Records drawn from a dataset –
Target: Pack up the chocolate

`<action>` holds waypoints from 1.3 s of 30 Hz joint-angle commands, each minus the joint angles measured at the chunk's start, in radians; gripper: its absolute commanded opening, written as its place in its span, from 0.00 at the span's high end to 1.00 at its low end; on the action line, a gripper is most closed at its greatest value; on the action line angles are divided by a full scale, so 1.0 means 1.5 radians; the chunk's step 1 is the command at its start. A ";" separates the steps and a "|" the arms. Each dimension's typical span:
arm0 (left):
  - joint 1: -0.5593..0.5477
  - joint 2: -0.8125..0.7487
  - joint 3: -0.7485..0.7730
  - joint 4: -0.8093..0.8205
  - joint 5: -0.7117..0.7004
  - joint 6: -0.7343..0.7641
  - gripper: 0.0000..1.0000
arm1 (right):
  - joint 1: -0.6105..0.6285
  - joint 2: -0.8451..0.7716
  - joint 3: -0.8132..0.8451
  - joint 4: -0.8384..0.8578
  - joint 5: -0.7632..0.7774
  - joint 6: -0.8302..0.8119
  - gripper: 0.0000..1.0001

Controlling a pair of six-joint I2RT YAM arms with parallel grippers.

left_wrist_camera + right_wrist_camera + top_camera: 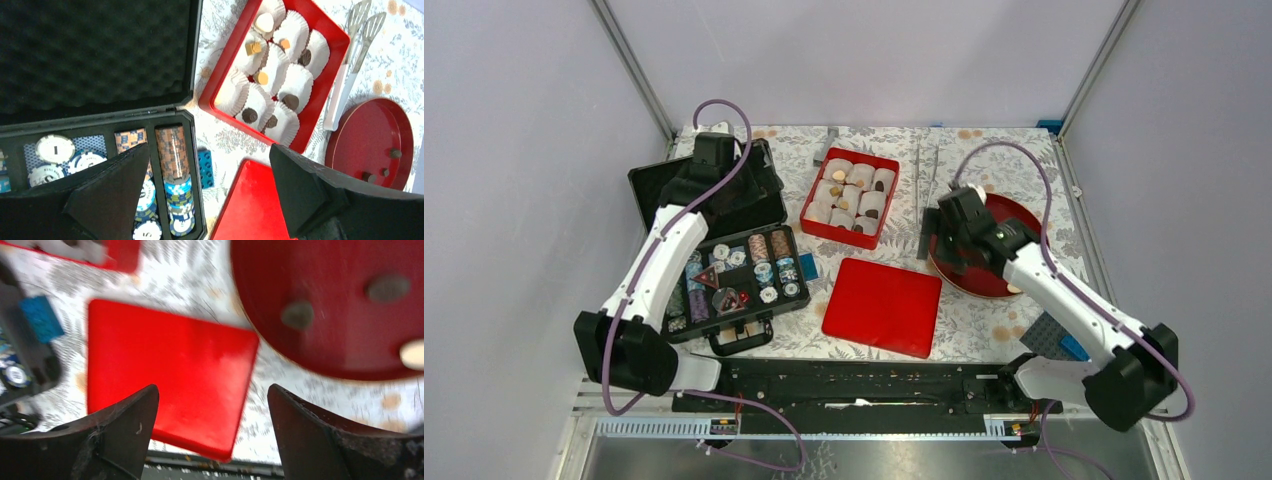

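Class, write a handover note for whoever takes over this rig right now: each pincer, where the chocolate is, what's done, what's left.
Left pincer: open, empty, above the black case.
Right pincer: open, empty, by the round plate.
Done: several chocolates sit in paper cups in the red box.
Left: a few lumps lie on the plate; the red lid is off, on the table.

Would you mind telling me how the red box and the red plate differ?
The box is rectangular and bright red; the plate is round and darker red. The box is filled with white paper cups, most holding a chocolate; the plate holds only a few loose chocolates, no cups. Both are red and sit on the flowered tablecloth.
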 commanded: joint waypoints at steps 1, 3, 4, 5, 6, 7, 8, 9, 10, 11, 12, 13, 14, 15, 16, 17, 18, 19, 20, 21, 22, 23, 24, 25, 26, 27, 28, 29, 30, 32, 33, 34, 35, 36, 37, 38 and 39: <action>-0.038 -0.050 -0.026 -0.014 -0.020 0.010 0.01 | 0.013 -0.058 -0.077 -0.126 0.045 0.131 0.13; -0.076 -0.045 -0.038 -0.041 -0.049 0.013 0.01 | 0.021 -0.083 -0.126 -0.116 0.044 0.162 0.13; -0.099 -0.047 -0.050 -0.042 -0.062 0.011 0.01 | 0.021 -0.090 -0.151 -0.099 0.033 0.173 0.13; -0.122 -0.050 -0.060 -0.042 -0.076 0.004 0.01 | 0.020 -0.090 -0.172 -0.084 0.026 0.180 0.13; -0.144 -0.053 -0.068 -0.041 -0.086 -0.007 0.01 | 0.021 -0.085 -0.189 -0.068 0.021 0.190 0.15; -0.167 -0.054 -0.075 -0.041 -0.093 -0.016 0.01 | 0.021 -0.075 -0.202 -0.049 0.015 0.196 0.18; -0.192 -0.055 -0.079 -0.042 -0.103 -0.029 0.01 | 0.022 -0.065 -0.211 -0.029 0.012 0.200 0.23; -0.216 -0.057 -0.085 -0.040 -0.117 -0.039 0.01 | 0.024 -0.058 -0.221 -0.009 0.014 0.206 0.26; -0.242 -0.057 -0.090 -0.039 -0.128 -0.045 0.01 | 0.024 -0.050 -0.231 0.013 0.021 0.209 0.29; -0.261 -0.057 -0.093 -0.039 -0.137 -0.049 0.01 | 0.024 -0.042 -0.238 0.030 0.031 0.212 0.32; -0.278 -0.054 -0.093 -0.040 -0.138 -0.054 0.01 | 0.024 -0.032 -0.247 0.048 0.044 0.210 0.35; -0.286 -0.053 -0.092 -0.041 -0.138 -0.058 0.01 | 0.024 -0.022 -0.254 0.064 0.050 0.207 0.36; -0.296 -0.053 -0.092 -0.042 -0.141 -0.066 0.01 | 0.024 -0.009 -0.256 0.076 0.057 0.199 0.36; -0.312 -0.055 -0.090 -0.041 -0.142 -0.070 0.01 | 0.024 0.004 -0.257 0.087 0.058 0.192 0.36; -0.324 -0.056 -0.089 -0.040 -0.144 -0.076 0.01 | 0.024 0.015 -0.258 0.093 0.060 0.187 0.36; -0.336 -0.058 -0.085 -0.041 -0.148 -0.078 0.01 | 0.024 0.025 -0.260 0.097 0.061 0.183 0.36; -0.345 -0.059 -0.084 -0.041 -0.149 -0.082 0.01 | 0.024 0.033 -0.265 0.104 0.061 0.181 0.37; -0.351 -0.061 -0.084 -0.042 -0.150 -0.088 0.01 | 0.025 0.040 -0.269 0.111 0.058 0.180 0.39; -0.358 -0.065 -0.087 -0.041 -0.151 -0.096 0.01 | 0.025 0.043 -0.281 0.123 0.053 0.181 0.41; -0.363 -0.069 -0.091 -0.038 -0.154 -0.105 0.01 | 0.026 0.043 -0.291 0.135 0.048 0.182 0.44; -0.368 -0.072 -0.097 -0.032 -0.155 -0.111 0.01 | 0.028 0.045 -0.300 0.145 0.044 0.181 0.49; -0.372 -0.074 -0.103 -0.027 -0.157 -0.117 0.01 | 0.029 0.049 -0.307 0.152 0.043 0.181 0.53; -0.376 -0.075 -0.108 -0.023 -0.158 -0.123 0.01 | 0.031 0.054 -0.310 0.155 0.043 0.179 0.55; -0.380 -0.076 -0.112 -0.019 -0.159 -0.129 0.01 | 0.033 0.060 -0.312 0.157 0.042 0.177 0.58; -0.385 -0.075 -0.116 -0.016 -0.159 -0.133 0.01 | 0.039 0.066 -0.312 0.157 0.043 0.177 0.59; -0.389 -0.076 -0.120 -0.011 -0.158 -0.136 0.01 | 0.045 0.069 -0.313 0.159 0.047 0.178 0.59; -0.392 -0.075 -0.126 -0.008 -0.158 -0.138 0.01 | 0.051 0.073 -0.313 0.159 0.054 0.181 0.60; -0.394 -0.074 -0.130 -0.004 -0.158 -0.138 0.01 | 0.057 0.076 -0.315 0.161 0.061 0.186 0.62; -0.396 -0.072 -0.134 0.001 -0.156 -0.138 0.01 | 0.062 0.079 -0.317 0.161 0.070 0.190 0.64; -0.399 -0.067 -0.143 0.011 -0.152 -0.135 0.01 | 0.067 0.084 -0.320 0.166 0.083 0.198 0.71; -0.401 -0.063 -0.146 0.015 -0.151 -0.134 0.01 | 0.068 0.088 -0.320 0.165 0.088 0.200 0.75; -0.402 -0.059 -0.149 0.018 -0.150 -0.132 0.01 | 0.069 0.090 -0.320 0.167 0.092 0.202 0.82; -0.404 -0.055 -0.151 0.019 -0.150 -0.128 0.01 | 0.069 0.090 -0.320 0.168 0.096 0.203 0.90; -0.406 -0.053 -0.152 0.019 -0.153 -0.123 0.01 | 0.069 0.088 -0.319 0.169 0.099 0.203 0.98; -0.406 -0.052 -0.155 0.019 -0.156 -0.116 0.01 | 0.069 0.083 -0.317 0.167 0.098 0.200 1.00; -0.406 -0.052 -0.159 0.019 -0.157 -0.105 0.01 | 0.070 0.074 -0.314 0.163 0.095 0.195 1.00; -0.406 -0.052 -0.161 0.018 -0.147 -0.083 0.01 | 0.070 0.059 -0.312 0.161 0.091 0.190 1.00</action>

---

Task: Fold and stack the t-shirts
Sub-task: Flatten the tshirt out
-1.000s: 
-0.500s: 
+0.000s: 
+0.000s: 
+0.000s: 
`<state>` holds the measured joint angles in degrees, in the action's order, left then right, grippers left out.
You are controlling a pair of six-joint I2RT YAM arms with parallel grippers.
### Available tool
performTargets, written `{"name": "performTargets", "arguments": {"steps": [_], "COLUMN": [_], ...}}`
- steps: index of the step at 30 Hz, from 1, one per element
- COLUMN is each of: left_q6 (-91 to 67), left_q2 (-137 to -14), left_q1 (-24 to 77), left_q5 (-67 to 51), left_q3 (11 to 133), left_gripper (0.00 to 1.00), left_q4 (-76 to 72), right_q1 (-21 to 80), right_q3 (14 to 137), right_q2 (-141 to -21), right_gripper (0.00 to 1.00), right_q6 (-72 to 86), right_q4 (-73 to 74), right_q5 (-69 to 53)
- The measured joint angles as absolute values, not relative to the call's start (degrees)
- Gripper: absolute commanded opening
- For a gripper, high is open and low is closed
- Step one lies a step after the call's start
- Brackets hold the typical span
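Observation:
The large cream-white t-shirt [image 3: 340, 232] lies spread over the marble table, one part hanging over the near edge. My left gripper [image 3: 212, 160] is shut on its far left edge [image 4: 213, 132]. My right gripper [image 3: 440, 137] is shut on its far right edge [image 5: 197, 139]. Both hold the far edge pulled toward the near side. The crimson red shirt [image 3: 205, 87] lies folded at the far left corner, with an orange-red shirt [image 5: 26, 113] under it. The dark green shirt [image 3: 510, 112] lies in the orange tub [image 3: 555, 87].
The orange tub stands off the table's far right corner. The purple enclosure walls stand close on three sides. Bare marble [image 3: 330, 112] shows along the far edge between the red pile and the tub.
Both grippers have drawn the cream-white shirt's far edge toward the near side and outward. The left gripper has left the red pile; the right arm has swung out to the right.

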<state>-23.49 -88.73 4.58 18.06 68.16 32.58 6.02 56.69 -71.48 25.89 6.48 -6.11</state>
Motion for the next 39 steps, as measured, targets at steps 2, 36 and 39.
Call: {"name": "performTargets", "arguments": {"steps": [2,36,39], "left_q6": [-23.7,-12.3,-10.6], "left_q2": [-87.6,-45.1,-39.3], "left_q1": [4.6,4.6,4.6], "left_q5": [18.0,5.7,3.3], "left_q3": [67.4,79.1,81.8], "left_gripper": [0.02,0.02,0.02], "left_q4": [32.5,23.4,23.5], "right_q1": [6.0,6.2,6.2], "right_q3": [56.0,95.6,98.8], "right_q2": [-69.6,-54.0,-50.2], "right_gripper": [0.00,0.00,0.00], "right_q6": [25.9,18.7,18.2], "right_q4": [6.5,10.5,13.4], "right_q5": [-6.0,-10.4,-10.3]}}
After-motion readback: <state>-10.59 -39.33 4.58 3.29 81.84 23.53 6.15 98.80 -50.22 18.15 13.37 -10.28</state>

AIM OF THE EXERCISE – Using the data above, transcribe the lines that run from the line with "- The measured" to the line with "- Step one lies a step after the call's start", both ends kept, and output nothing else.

WRITTEN ANSWER –
- The measured joint angles as absolute values, not relative to the call's start (degrees)
- Gripper: absolute commanded opening
- For a gripper, high is open and low is closed
- Step one lies a step after the call's start

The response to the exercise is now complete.